À travers leur babillage confus pour moi, car c’était un mélange de patois et de français, relevé d’un fort accent de terroir, j’entendis souvent les mots espeluchat, espeluque, espelunque, accompagnant le nom de M. Alphonse. Personne ne l’appela ni Salcède ni M. le marquis, pas même Espérance, que j’entendais mieux que tous les autres, car, seul, il n’avait pas d’accent. Je parvins à comprendre que l’existence de l’espeluque n’était un secret pour personne ; de pareils secrets sont bien impossibles dans le voisinage des lieux habités ; mais la découverte était récente, et personne n’avait cherché à en faire un passage public, M. Alphonse en possédant seul l’entrée. Les enfants y avaient sans doute fureté au commencement, mais ils n’y avaient rien trouvé d’intéressant et ils y avaient eu peur de la femme blanche, qu’on disait être apparue dans le donjon dernièrement, et qui devait demeurer dans l’espeluque.

Je compris, par ce que je pus saisir, que M. de Salcède ne mettait aucun mystère dans ses allées et venues, et ne paraissait tenir à son passage que parce qu’il lui abrégeait la moitié du chemin quand il était pressé. Il n’en était pas moins favorable au secret de ses démarches quand besoin était. En temps ordinaire, il ne le fermait pas dans le jour et personne n’en profitait pour aller piller sa cave. Il n’y avait pas de voleurs à Flamarande. Il n’y avait là d’autre voleur que moi !

Pourtant j’avais poussé le scrupule jusqu’à me laisser mourir de faim dans la maison du Refuge, et j’en souffrais cruellement. Il me tardait de voir partir les enfants, afin de m’emparer des petits morceaux de pain qu’ils mettaient à leurs piéges pour prendre les écureuils. Je vis donc avec effroi Espérance, resté le dernier, retirer ce pain. Il ne voulait pas qu’on prît les écureuils. Je me rappelai son amour d’enfant, je dirais presque son respect pour les animaux. Il était occupé à enlever ces amorces lorsque je vis arriver Ambroise, portant une petite fille d’environ six ans sur son bras. L’enfant était charmante. Ambroise imitait le galop d’un cheval pour la faire rire, et la petite, faisant semblant d’avoir peur, enfonçait ses petites mains dans la crinière grise et crépue du bonhomme. Espérance, qui s’était un peu éloigné, revint à eux et se retrouva près de moi. La petite sauta à son cou, et j’entendis qu’il l’appelait Charlotte. C’était ma filleule, celle qui était née la nuit où j’avais abandonné Gaston dans la crèche de Michelin.

— Allons, dit Ambroise, il faut rentrer, enfants. M. Alphonse est au château et trouve que le gars Espérance reste trop longtemps dehors pour un malade.

— Je ne suis plus malade, répondit Espérance.
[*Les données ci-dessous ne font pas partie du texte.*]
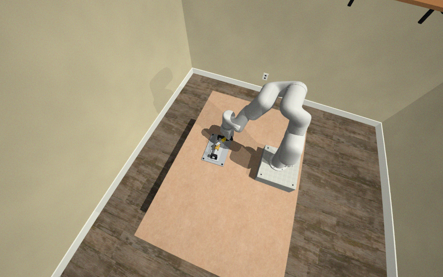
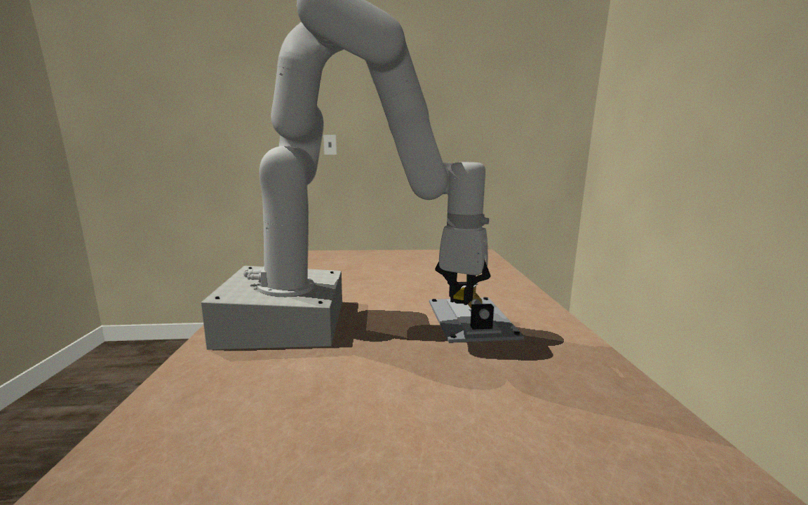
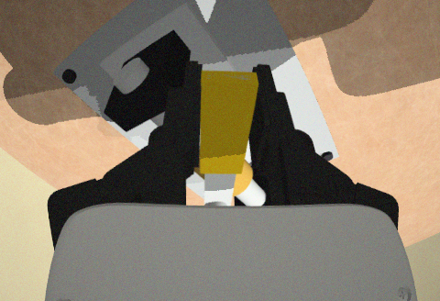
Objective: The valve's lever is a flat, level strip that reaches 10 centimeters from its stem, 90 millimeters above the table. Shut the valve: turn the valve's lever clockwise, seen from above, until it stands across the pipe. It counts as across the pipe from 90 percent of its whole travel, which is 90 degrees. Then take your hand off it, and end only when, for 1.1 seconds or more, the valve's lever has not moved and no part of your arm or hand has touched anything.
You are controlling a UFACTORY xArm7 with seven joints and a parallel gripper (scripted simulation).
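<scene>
The valve sits on a grey baseplate (image 1: 215,152) on the tan table, left of the arm's base; it also shows in the exterior view (image 2: 475,321). Its yellow lever (image 3: 225,120) is a flat strip held between my black fingers. My gripper (image 3: 225,86) is shut on the lever, pointing straight down over the plate's far end (image 2: 462,290). In the overhead view the lever (image 1: 219,144) lies at a slant to the light pipe (image 1: 212,151). A black pipe block (image 3: 147,81) lies left of the fingers. The stem is mostly hidden under the lever.
The arm's grey base block (image 1: 278,172) stands on the table to the right of the valve. The table's left edge (image 1: 168,161) is close to the baseplate, with the wall beyond it.
</scene>
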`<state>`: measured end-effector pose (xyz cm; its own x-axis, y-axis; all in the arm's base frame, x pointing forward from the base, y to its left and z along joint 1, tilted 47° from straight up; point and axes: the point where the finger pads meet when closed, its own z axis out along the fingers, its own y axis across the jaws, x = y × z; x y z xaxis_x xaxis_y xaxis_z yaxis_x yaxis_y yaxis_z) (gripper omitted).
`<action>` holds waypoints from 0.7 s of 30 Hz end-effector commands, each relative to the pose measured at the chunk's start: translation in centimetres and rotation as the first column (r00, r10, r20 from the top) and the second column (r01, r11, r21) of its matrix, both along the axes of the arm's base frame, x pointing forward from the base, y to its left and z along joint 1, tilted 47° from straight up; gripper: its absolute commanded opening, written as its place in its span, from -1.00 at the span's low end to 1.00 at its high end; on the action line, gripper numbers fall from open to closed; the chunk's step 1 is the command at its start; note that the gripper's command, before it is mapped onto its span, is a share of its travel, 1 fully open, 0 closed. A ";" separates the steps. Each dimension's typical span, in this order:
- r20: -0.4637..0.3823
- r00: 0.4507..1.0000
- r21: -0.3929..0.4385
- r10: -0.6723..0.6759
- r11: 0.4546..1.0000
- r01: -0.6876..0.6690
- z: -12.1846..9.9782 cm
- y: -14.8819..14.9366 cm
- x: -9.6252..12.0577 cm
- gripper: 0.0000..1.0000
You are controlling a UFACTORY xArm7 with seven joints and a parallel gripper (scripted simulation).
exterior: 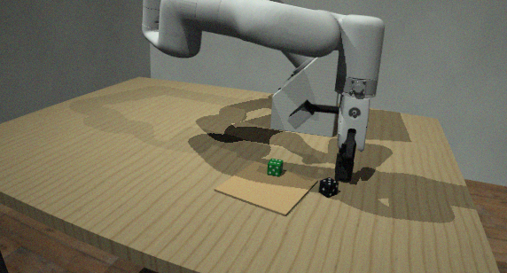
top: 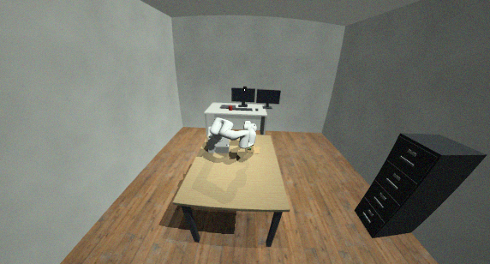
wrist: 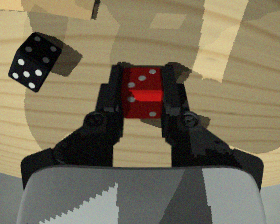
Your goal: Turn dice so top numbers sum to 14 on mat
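The black two-fingered tool (wrist: 143, 96) is pinched nearly closed on the small red die (wrist: 143, 91), low over the pale wooden bench (exterior: 111, 134), off the thin tan cardboard mat (exterior: 266, 192). The black die (exterior: 328, 187) sits at the mat's far corner, seemingly not fully on it; the green die (exterior: 275, 167) is by its back edge. If the grip is off-centre, I'd worry the red die twists or pops out, or the fingers clip the black die nearby.

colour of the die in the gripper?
Red with white pips. The die sits clamped in the gripper; the wrist view shows it best.
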<state>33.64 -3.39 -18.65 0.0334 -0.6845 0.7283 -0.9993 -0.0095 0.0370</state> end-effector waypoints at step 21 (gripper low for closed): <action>0.004 1.000 0.005 0.004 1.000 -0.004 6.7 7.3 0.3 -0.58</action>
<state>33.88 3.48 -12.32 0.0338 -0.6867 0.7262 -0.9993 -0.0125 0.0348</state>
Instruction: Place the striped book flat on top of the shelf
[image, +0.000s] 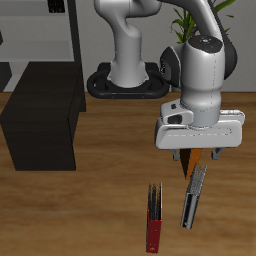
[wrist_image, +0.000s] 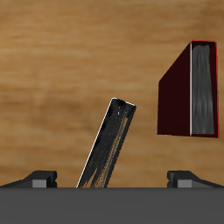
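Note:
The striped book (image: 193, 198) stands on its long edge on the wooden table, near the front edge; in the wrist view it (wrist_image: 108, 146) shows as a thin, slightly tilted edge. My gripper (image: 198, 160) hangs just above it, open and empty. In the wrist view the gripper (wrist_image: 114, 179) has one fingertip (wrist_image: 39, 178) on either side of the book's line, not touching it. The shelf (image: 42, 125) is a low black cabinet across the table, well away from the gripper, and nothing lies on its flat top.
A red book (image: 153, 220) with a dark ribbed edge stands beside the striped book, also in the wrist view (wrist_image: 187, 89). A sliver of something orange (image: 191, 167) shows under my hand. A grey open rack (image: 40, 30) and the robot base (image: 125, 80) stand at the back.

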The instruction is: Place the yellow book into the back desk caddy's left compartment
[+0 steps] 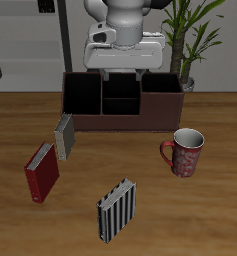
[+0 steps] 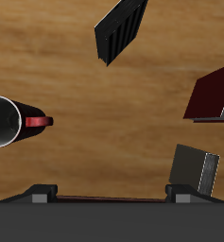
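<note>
The yellow book (image 1: 63,135) stands on edge on the table, just in front of one end of the back desk caddy (image 1: 120,112). It also shows in the wrist view (image 2: 197,170). The caddy is a long dark reddish-brown box against the robot's base. Its left compartment (image 1: 82,94) is the black-lined end section nearest the yellow book, and it holds nothing. My gripper (image 1: 121,72) hangs above the caddy's middle, high over the table. It is open and empty, with the fingertips (image 2: 44,194) far apart.
A red book (image 1: 42,170) lies nearer the front edge than the yellow book. A black-and-white striped book (image 1: 117,208) stands near the front edge. A red patterned mug (image 1: 185,152) stands in front of the caddy's other end. A potted plant (image 1: 190,40) stands behind.
</note>
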Motion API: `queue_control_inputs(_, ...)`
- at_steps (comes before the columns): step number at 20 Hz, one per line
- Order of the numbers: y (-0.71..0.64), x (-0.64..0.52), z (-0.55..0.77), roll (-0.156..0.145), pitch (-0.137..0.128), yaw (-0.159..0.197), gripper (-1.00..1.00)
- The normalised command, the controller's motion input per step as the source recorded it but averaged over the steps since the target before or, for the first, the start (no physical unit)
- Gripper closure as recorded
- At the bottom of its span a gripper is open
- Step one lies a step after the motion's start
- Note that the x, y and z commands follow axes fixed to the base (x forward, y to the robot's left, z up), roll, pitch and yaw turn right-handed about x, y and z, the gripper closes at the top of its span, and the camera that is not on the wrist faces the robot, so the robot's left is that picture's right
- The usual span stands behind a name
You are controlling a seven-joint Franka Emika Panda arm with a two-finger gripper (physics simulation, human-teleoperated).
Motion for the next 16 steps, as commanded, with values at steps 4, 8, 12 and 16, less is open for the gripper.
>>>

Tiens, je vais porter Charlotte.

— Non pas, non pas ! Dans quinze jours, à la bonne heure. Donnez-vous la main et passez devant, ou je tape.

Et il leva son bâton, ce qui fit rire les enfants, habitués à la plaisanterie.

Ces gens me firent envie. Ils paraissaient si heureux ! plus heureux que moi, à coup sûr. Dès que je fus seul, j’allai à la recherche des miettes de pain rassemblées par Espérance et jetées parmi les buis. Je ne trouvai rien, et un instant j’eus l’idée de reprendre l’espelunque pour satisfaire ma faim au Refuge. Une répugnance invincible, scrupule bien exagéré de ma conscience troublée, m’en empêcha. J’appelai à mon aide toutes les forces de ma volonté, et je réussis à marcher une partie de la nuit pour gagner Murat par la percée du Liorant. Je tenais à prendre un chemin nouveau à chacun de mes voyages à Flamarande.